= Exercise objective =
Copy out all of the data word for word. Omit every picture.

(Data items)
______
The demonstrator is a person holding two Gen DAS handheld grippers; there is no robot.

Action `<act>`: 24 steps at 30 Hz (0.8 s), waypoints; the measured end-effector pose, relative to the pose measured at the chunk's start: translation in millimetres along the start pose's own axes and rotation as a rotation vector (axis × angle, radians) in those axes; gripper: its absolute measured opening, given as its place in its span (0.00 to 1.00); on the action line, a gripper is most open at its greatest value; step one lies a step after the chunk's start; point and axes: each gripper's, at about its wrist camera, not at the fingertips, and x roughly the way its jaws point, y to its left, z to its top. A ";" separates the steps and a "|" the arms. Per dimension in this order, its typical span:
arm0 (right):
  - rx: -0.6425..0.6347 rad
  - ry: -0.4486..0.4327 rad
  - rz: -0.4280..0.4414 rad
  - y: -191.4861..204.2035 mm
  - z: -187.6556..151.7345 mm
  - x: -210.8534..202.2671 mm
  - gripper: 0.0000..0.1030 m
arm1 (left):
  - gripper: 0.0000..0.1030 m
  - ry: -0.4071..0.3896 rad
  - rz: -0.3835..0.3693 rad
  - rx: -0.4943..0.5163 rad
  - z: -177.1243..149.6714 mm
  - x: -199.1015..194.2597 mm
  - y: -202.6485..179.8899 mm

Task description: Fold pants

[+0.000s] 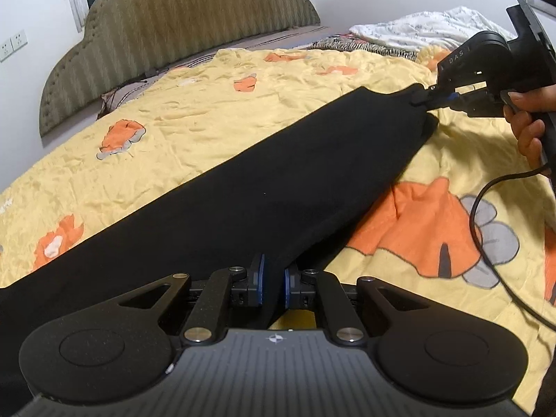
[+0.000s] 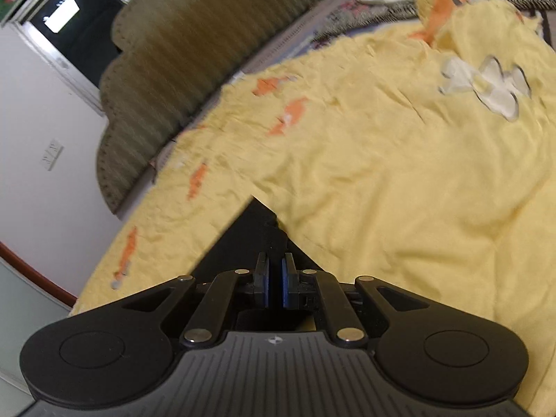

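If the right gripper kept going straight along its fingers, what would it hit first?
The right gripper is shut on a corner of the black pants. Beyond that corner, it would probably meet the yellow bedspread, well short of the headboard; depth is uncertain.

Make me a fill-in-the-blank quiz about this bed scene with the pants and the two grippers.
1. The pants are ____ in colour.
2. They lie on a ____ bedspread with orange patches.
3. The left gripper is shut on the ____.
4. The right gripper pinches the pants at their far ____.

Missing words: black; yellow; pants; end
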 end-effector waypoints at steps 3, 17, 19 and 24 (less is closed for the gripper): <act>0.009 -0.002 -0.011 -6.7 -5.3 -2.6 0.07 | 0.11 -0.006 0.001 0.019 0.2 -3.7 -2.3; 0.103 0.023 0.116 -22.8 -11.5 -37.8 0.13 | 0.56 0.012 -0.086 -0.077 3.2 -20.6 12.3; 0.146 0.067 0.151 -24.1 -16.7 -30.3 0.27 | 0.61 -0.014 -0.116 -0.114 7.6 -28.6 15.1; -0.002 0.058 0.160 4.2 -23.1 -25.2 0.57 | 0.68 -0.072 -0.096 -0.250 17.8 -41.0 39.3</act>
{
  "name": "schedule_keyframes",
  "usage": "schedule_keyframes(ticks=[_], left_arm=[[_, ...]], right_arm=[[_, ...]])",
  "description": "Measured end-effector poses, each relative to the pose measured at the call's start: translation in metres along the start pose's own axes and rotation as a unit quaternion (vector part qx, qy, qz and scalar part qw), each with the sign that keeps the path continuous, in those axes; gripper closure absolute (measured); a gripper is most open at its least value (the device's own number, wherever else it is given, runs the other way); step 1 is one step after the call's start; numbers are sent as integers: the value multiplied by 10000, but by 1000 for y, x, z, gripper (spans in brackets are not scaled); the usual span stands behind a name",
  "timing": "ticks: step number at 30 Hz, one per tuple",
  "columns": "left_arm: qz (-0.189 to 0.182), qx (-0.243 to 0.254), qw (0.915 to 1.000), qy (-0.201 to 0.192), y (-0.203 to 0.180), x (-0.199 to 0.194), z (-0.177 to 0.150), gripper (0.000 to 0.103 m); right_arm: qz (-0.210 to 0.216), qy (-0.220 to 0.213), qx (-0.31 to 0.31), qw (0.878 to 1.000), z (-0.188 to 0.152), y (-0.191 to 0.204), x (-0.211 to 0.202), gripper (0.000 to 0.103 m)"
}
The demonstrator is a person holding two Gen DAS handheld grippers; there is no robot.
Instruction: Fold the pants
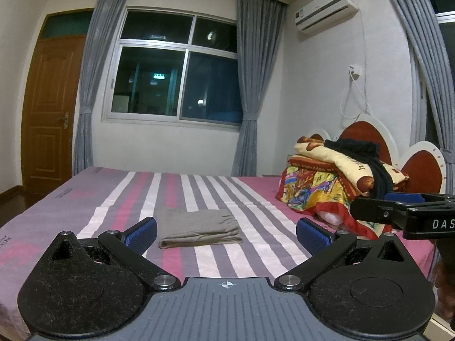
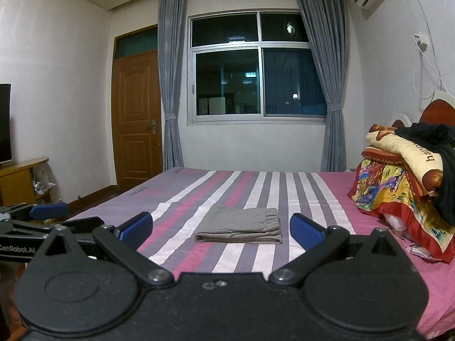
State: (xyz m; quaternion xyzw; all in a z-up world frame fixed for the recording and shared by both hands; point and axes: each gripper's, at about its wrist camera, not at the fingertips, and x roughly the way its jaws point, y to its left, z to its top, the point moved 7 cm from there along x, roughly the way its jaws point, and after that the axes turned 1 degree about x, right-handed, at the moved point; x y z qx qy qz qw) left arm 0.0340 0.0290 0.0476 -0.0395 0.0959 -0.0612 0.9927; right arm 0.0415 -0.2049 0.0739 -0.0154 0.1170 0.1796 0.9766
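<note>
Grey pants (image 1: 199, 227) lie folded into a small flat rectangle on the striped bed (image 1: 113, 199); they also show in the right wrist view (image 2: 239, 226). My left gripper (image 1: 226, 231) is open and empty, held above the near edge of the bed, short of the pants. My right gripper (image 2: 220, 228) is open and empty, also short of the pants. The right gripper shows at the right edge of the left wrist view (image 1: 398, 207). The left gripper shows at the left edge of the right wrist view (image 2: 42, 213).
A pile of colourful folded quilts (image 1: 335, 182) with a black garment (image 1: 366, 156) on top sits at the bed's head on the right; it also shows in the right wrist view (image 2: 403, 187). A wooden door (image 2: 133, 119), curtained window (image 2: 256, 68) and TV stand (image 2: 17, 182) lie beyond.
</note>
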Motion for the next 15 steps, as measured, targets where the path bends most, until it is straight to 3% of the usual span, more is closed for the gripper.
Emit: schedule_keyframes(ticks=[15], left_arm=[[-119, 31, 9998, -181, 8, -3, 9, 0]], right_arm=[[-7, 37, -29, 10000, -1, -6, 3, 0]])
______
= Response to this exercise =
The demonstrator is a person holding two Gen DAS handheld grippers; there is no robot.

Action `<act>`: 24 steps at 30 Hz (0.8 s), waypoints; the measured end-effector pose, relative to the pose measured at the chunk's start: translation in millimetres along the start pose's own axes and rotation as a rotation vector (axis × angle, radians) in those axes; gripper: its absolute measured opening, given as its place in its span (0.00 to 1.00); on the action line, a gripper is most open at its greatest value; step one lies a step after the chunk's start; point and axes: each gripper's, at about its wrist camera, not at the fingertips, and x roughly the way its jaws point, y to its left, z to its top. A ";" separates the steps and a "|" the arms. Per dimension in this order, its typical span:
arm0 (right):
  - rx: -0.6425..0.6347 rad
  - ry: -0.4486..0.4327 rad
  - rz: -0.4280..0.4414 rad
  - y: -191.4861..204.2035 mm
  - z: -187.6556..151.7345 mm
  - x: -210.8534..202.2671 mm
  - gripper: 0.0000..0.1030 m
arm1 (left):
  - gripper: 0.0000..0.1030 m
  - ry: -0.4071..0.3896 rad
  - rz: -0.3835..0.3693 rad
  - rx: -0.4943..0.5163 rad
  - z: -177.1243..149.6714 mm
  - x: -199.1015..194.2597 mm
  - y: -202.6485..179.8899 mm

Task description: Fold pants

[+0.000s] 
[+0.000s] 

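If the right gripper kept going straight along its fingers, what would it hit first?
The right gripper is shut on a corner of the black pants. Beyond that corner, it would probably meet the yellow bedspread, well short of the headboard; depth is uncertain.

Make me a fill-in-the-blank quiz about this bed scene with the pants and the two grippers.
1. The pants are ____ in colour.
2. They lie on a ____ bedspread with orange patches.
3. The left gripper is shut on the ____.
4. The right gripper pinches the pants at their far ____.

Missing words: black; yellow; pants; end
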 end-effector waypoints at steps 3, 17, 19 and 24 (less is closed for the gripper): <act>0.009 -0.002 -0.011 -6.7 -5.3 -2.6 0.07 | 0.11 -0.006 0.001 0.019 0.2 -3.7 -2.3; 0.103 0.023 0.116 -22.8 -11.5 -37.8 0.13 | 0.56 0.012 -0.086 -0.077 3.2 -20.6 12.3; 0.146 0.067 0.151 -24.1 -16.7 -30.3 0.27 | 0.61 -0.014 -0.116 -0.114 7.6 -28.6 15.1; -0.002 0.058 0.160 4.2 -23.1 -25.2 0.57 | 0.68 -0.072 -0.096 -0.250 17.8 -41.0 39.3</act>
{
  "name": "schedule_keyframes",
  "usage": "schedule_keyframes(ticks=[_], left_arm=[[_, ...]], right_arm=[[_, ...]])",
  "description": "Measured end-effector poses, each relative to the pose measured at the call's start: translation in metres along the start pose's own axes and rotation as a unit quaternion (vector part qx, qy, qz and scalar part qw), each with the sign that keeps the path continuous, in those axes; gripper closure absolute (measured); a gripper is most open at its least value (the device's own number, wherever else it is given, runs the other way); step 1 is one step after the call's start; numbers are sent as integers: the value multiplied by 10000, but by 1000 for y, x, z, gripper (spans in brackets are not scaled); the usual span stands behind a name",
  "timing": "ticks: step number at 30 Hz, one per tuple",
  "columns": "left_arm: qz (-0.189 to 0.182), qx (-0.243 to 0.254), qw (0.915 to 1.000), qy (-0.201 to 0.192), y (-0.203 to 0.180), x (-0.199 to 0.194), z (-0.177 to 0.150), gripper (0.000 to 0.103 m); right_arm: qz (-0.210 to 0.216), qy (-0.220 to 0.213), qx (-0.31 to 0.31), qw (0.878 to 1.000), z (-0.188 to 0.152), y (-0.191 to 0.204), x (-0.211 to 0.202), gripper (0.000 to 0.103 m)"
}
The demonstrator is a person holding two Gen DAS handheld grippers; there is no robot.
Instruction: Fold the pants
State: (xyz m; quaternion xyzw; all in a z-up world frame fixed for the recording and shared by both hands; point and axes: each gripper's, at about its wrist camera, not at the fingertips, and x roughly the way its jaws point, y to its left, z to its top, the point moved 7 cm from there along x, roughly the way its jaws point, and after that the axes turned 1 degree about x, right-handed, at the moved point; x y z qx qy qz qw) left arm 0.0340 0.0290 0.0476 -0.0395 0.0959 -0.0612 0.9927; right arm 0.0415 -0.2049 0.0739 -0.0154 0.1170 0.1796 0.9766
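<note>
Grey pants (image 1: 199, 227) lie folded into a small flat rectangle on the striped bed (image 1: 113, 199); they also show in the right wrist view (image 2: 239, 226). My left gripper (image 1: 226, 231) is open and empty, held above the near edge of the bed, short of the pants. My right gripper (image 2: 220, 228) is open and empty, also short of the pants. The right gripper shows at the right edge of the left wrist view (image 1: 398, 207). The left gripper shows at the left edge of the right wrist view (image 2: 42, 213).
A pile of colourful folded quilts (image 1: 335, 182) with a black garment (image 1: 366, 156) on top sits at the bed's head on the right; it also shows in the right wrist view (image 2: 403, 187). A wooden door (image 2: 133, 119), curtained window (image 2: 256, 68) and TV stand (image 2: 17, 182) lie beyond.
</note>
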Motion for the next 15 steps, as measured, targets where the path bends most, until it is straight to 3% of the usual span, more is closed for the gripper.
Emit: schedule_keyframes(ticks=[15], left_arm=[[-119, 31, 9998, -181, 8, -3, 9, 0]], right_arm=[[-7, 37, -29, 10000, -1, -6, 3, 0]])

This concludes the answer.